Service Offerings Solutions Clients Employment Management Case Studies News & Events Contact Home
Taos, Inc.
Newsletter
Events

Interview with Bob Quinn and Tim Campos of KLA-Tencor

Recently our COO, Coco Brown, sat down with CIO Bob Quinn, and Senior Director of Enterprise Services Tim Campos, both of KLA-Tencor to discuss Disaster Recovery. With offices all over the world and major facilities in the US, Europe, and Asia KLA-Tencor’s main Disaster Recovery concern is the intention to standardize its enterprise operations around SAP.

 

Coco: Tell us about IT at KLA-Tencor.

Bob: We have a pretty classic organizational structure divided into two main areas. What we call enterprise services, which is what Tim Campos runs is our infrastructure and support services. So that includes network services, client services, technical services and engineering services. Then on the other side of the house we call it application development and support and that’s our enterprise applications and architecture development and support services. The IT organization is roughly one hundred and fifty people strong. We manage about 60 terabytes of data for the company. We are an SAP shop having just migrated from Oracle.

Coco: What were the important factors you knew you needed to consider in designing your DR plan?

Bob: Foremost was speed to recover to allow the company to meet the minimal requirements to run the business. For the most critical business processes that we were thinking about in this phase of our DR planning we knew the business could not afford to be down for more than a matter of days at most. As such, we felt proximity to the bay area was key. Our previous solution included a cold site in New York, but we wanted as close to real-time replication of our key business critical applications as possible which meant reasonable proximity for fiber connectivity between the datacenters and the ability to get our people physically located somewhere reasonable in the event of a major disaster.

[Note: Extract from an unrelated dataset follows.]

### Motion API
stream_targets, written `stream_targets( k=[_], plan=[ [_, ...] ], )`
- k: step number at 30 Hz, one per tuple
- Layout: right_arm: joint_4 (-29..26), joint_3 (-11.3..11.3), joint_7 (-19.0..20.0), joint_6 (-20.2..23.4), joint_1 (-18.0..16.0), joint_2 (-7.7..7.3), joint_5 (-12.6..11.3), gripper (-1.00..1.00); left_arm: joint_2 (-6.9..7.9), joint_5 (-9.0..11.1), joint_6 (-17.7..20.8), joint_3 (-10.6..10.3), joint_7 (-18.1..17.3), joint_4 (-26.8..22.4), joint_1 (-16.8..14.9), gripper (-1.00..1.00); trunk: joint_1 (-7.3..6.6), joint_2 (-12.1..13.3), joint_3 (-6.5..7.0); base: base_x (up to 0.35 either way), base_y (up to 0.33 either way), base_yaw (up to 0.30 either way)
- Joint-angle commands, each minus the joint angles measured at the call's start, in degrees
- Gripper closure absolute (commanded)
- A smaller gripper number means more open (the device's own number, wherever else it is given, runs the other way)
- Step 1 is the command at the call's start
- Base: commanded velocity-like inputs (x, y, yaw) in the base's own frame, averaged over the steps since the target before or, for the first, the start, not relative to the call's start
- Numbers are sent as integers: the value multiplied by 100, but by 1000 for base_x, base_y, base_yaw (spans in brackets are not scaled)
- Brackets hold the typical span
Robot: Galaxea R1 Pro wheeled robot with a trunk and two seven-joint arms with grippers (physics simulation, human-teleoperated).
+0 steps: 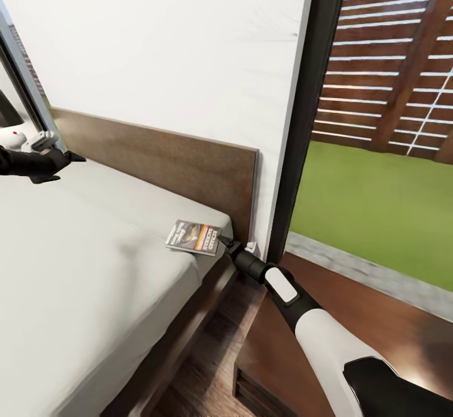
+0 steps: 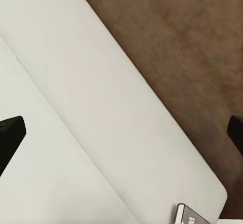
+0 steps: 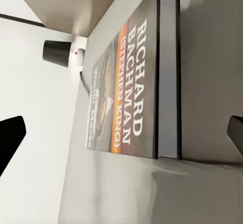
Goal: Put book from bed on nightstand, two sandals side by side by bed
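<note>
The robot's head camera looked down across a bedroom corner. A large bed (image 1: pixel 94 260) with a smooth light-grey mattress filled the left side, set in a dark-brown wooden frame with a flat headboard (image 1: pixel 170 159) against a white wall. The book (image 1: pixel 194 236), a thin paperback with an orange band and white lettering, lay flat on the mattress at the corner nearest the headboard, close to the mattress edge.

The right arm, white with black joints, reached up from the lower right, and the right pincer (image 1: pixel 225 243) sat just beside the book's near edge. In the right wrist view the book (image 3: pixel 134 82) lay ahead between the two dark fingertips (image 3: pixel 10 138), which stood wide apart and touched nothing; the pincer was open. The cover read "Richard Bachman (Stephen King)".

The left pincer (image 1: pixel 66 158) hovered over the far left of the mattress, well apart from the book. In the left wrist view its fingertips (image 2: pixel 11 135) were spread wide over the grey mattress, open and empty.

A dark-brown glossy nightstand (image 1: pixel 264 366) stood on the wood-plank floor beside the bed, beneath the right arm. A tall black-framed window (image 1: pixel 308 109) showed a slatted brown fence and grass.
</note>
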Motion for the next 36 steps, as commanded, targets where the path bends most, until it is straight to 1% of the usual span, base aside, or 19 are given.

Second, we wanted to make sure that the applications that were covered in a DR plan were sufficient to run the operations of the business. In our previous plan, all the right applications were covered at a high level, but as we dug into it we discovered we didn’t have all of the right pieces of those applications. This time we wanted to ensure that we didn’t just identify the applications, but rather the critical business processes and all the points of interface and systems that support those. In this way, nothing essential was missed.

Coco: Prior to doing this, did you go through a formal Risk Assessment?

Tim: A risk assessment had been done for KLA-Tencor a year prior to implementing this DR plan and that risk assessment essentially said that the DR plan that we had was adequate in what it covered, but that it was missing a number of critical application services. It basically said that the five applications that we had covered in our DR plan represented roughly a third of what we needed to have. We were missing two thirds of the supportive applications necessary to run the business. It also indicated that we should include a number of other applications which were not as critical to the business. The risk report indicated to us that 1) we needed to get the business involved in defining the critical business processes and the applications and systems necessary to support those, and 2) we needed to design a DR plan that would allow for a phased approach; that would allow us to offer more services in the future as funding made it practical to do so for the things we set aside right now.

Coco: Why was it a year between the risk assessment and the actual implementation of your DR plan?

Bob: The risk assessment was driven by our safety organization and part of something that was necessary for insurance, and the ERP implementation was taking place at the same time. There were so many things up in the air that it did not make sense to make a change to the DR solution until the systems architecture was in place. In addition, our former DR contract did not expired until March of this year. We needed to switch partners as the former was in New York; therefore unable to meet our proximity requirements.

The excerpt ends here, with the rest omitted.